A note in the Life of George of Amastrid "(VIII century) reads:" Everything lying on the shores of the Black Sea … ravaged and ravaged the fleet of dews (the people grew up - Scythian, living near the Northern Taurus [6], rough and wild) ".

The message of the Persian historian Belami under 642-643 (translated from Arabic, presumably from Tabari): “When the vanguard of the Arab army approached Derbent, the ruler of Derbent Shahriar said:“I found myself between two enemies - the Khazars and the Ros, the latter are enemies of everything the world, and no one can fight them. Therefore, instead of taking tribute from us, entrust us better to fight with them”…”.

The famous Polish Slavic scholar Henrik Lovmianski as the first genuine mention of the dew, which does not cause reservations, is recognized as the name hros or hrus in the 6th century Syrian source of the Pseudo-Zacharias Church History.

It is high time to note here that all the authors who wrote in Greek had objective difficulties with the depiction of the sound / u /, therefore it is difficult to distinguish dew and rus in Pseudo-Zechariah and in other Greek texts. The situation is even worse in Arabic, which does not distinguish between the vowels / o / and / u / at all.
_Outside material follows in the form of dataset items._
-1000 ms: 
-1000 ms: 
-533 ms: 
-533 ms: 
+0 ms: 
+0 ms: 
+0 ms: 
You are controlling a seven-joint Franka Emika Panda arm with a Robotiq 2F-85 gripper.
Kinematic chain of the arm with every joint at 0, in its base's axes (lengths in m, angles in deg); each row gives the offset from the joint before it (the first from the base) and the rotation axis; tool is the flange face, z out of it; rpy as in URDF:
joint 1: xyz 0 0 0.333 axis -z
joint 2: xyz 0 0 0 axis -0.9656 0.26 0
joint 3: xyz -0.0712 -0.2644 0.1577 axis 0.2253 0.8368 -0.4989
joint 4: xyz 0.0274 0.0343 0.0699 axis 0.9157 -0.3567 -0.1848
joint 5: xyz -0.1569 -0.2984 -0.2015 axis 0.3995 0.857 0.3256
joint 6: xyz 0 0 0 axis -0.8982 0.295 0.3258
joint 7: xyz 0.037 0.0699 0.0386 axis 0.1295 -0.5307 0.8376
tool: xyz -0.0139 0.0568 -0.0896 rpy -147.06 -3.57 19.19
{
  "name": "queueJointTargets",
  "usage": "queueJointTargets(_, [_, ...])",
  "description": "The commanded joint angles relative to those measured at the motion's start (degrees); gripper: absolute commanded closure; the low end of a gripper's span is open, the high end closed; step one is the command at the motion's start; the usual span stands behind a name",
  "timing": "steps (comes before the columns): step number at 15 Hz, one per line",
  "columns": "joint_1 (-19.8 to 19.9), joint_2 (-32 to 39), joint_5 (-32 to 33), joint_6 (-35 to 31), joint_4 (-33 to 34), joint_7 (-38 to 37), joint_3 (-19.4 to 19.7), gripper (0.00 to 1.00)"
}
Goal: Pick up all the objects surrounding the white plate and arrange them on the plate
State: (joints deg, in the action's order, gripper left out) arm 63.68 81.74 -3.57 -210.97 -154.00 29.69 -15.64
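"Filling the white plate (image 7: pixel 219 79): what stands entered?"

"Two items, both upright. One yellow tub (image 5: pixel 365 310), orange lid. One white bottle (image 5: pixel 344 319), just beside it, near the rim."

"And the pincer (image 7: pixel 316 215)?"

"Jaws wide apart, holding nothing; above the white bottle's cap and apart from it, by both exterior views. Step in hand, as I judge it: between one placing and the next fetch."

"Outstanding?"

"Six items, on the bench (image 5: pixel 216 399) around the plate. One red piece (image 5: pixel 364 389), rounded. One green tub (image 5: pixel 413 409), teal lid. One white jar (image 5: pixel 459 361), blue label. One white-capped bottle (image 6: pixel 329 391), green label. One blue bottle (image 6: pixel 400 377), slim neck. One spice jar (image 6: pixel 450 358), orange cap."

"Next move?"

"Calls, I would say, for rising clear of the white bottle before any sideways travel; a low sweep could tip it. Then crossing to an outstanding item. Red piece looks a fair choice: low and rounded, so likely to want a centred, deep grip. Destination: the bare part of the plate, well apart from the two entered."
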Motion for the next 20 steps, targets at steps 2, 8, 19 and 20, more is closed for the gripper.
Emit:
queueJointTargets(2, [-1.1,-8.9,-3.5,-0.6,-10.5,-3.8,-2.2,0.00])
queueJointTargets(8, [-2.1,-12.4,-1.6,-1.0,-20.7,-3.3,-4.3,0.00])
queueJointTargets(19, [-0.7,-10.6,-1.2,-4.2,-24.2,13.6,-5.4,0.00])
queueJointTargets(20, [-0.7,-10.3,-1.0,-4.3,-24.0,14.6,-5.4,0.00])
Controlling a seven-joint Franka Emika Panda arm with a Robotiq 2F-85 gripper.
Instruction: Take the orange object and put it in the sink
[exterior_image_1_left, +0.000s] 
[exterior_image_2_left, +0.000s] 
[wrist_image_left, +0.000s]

In the following text, the word "dew" is conventionally used everywhere in order to avoid unnecessary confusion (there is already enough of it!) With everything Russian and Russian in the modern sense of these words.

Thus, historical evidence fixes the ethnonym dews from at least the 6th century, and it is precisely the ethnonym, since almost all the above reports are not talking about a country or state, but only about a people referred to as hros (hrus), dews (rus), [7]. This people, living on the "island of dews", but at the same time somewhere near the Crimea (Caucasus), as well as in the Northern Black Sea region, is awarded the following characteristics: barbaric, cruel and nomadic; brave and victorious, making his raids only on ships; merchant, not disdaining the slave trade; not eminent, humiliated and poor, but who reached a brilliant height and untold wealth. Sometimes the characteristics look contradictory, for example, dews do not have villages and real estate, but at the same time there are many cities. And nowhere, maybeexcept for the "Persian Anonymous" with his "people of the country", not a word about the country, the state of the dews! Really, this people, awarded with such striking, albeit contradictory characteristics, did not have their own state? It turns out he did, but in the distant past. Moreover, the state of this unusual people could, during its heyday, be considered a great power, which the arrogant Rome itself reckoned with. But none of the witnesses cited above, including the earliest of them, Pseudo-Zachariah, has already seen this state. But none of the witnesses cited above, including the earliest of them, Pseudo-Zachariah, has already seen this state. But none of the witnesses cited above, including the earliest of them, Pseudo-Zachariah, has already seen this state.